S’intéressant aussi à l’esprit du patient, cette méthode intègre plusieurs disciplines susceptible d’améliorer la qualité de vie telles la psychothérapie, le yoga, l’art- thérapie, la sophrologie, le Reiki... « Tout ce qui est susceptible d’aider le patient à mieux se sentir et à mieux affronter la maladie », ajoute Dr Meriem Naciri. Un soutien et des soins qui sont d’ailleurs dispensés gratuitement au profit des bénéficiaires. «

Dès le premier jour du diagnostic et jusqu’à un an après la fin des traitements, nous offrons un accompagnement et un soutien psychique rapproché aux patients » explique Safia Zinelabidine, psychothérapeute et intervenante bénévole à Dar Zhor. « Dans cette douloureuse épreuve, le patient n’a pas seulement besoin de traitement médical, il a besoin d’une oreille attentive, de se confier et de s’exprimer sans craindre ce regard de pitié », ajoute la praticienne.

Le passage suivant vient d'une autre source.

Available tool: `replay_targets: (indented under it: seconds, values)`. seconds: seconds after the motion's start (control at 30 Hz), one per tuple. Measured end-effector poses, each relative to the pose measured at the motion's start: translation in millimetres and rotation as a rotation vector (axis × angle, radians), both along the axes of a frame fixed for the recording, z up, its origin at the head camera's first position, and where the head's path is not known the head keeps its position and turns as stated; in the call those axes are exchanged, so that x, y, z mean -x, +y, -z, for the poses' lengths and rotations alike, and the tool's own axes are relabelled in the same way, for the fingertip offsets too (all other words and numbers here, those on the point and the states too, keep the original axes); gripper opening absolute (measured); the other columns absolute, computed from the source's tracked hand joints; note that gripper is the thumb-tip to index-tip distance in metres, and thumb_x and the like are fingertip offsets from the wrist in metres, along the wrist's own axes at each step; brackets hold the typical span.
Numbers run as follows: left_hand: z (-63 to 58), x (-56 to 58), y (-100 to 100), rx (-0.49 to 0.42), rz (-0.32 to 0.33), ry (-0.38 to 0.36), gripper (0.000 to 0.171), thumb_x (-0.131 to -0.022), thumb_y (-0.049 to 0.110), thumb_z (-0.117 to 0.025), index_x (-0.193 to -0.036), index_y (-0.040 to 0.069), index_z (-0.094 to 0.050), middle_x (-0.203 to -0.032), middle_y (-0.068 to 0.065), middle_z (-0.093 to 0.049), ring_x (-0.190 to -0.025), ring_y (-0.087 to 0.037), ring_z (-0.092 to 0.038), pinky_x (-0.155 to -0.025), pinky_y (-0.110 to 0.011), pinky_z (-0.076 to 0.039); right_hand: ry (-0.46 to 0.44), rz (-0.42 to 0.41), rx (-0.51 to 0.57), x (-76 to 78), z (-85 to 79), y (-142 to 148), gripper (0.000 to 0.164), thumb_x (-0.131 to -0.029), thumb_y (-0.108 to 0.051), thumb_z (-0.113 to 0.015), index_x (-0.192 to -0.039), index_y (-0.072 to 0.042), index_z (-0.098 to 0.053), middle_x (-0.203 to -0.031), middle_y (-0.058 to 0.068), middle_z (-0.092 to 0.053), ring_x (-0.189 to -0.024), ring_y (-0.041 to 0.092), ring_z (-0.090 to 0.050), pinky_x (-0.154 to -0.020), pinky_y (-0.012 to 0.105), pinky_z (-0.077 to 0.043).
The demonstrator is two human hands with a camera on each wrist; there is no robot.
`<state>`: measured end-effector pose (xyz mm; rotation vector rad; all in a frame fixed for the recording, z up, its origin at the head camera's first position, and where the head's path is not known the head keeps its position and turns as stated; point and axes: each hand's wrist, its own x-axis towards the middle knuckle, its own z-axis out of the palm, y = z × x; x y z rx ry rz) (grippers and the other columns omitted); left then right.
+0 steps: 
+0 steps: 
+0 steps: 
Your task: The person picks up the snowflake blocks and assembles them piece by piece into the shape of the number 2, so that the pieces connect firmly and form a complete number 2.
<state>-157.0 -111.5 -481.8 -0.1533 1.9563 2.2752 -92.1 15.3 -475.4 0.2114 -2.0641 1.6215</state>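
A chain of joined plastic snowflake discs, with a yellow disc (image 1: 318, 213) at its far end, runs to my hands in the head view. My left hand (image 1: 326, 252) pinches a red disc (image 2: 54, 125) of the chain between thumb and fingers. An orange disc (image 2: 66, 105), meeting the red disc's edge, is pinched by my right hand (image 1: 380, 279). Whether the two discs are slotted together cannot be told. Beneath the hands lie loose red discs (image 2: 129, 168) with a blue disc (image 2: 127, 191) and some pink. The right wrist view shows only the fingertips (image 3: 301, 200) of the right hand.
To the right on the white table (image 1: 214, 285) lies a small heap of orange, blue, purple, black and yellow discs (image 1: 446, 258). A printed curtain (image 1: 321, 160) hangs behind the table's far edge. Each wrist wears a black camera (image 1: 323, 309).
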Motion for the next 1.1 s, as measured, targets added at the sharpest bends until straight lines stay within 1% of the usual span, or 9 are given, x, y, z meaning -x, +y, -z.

Conscients de l’importance de cet espace d’expression, les responsables de Dar Zhor prévoient des groupes de parole au profit des patients. « Ces groupes sont tenus pour libérer la parole, libérer l’émotion et le ressenti en traversant cette terrible épreuve. Ici, ils peuvent dire ce qu’ils n’arrivent souvent pas à exprimer devant leurs familles et leurs proches », décrit la psychothérapeute.

Gratitude

Exprimer sa douleur, partager ses émotions et en discuter seraient ainsi une autre manière de surmonter son cancer et de mieux l’affronter, comme c’était le cas pour Nour Yaakoubi. Atteinte du cancer du sein il y a quatre, elle n’arrivait pas à surmonter la grande angoisse qui la prenait aux tripes. « Cette angoisse me prenait à la gorge. J’étais en permanence aux prises avec cette peur qui me malmenait. Le jour où j’arrive à Dar Zhor, j’ai vu mes peurs se dissiper comme par miracle. Dès la première séance de sophrologie, je suis arrivée à mieux gérer mon angoisse. Ça a changé ma vie », raconte Nour Yaakoubi avec beaucoup de reconnaissance

Même gratitude de la part de Assia Bennani, une autre bénéficiaire, qui était rongée par ce sentiment tenace de grande solitude. « Vidée et profondément fragilisée par la chimiothérapie, je me sentais seule. J’étais au bout de mes forces en arrivant à dar Zhor. Tout le monde essayait de me remonter le moral, alors qu’ils étaient dans des situations encore pires... Ca m’a immédiatement remonté le moral et redonné espoir. Ma solitude s’est évanouie devant tant d’attention et d’empathie », raconte Assia, le regard brouillé d’émotion.

Un autre début

« En tant qu’oncologues, nous devrons systématiquement prescrire les soins de support à nos patients cancéreux, pour améliorer leur qualité de vie. Ces soins les encourager à mieux supporter le traitement tout en portant un regard autre sur leur cancer. Leurs chances de survie en sont considérablement améliorées », soutient Meryem El Bachri, oncologue et intervenante bénévoles à Dar Zhor.

De l’écoute, du partage, du sport, de l’art, de la créativité, du yoga, de l’esthétique, du bien être, des conseils en dermatologie... entre les murs de Dar Zhor, c’est une autre vie et un autre début qui s’offrent à ces patients se battant pour la survie. Rappelons que l’association a été fondée par trois amies ayant personnellement vécu l’épreuve du cancer. Présidée par Dr Myriam Belghazi Nciri, l’association fait appel aux services de spécialistes qualifiés et autres bénévoles. Faisant appel à la générosité des donateurs, l’association aspire à ouvrir d’autres maisons dans les grandes villes du Maroc à proximité des centres d’oncologie.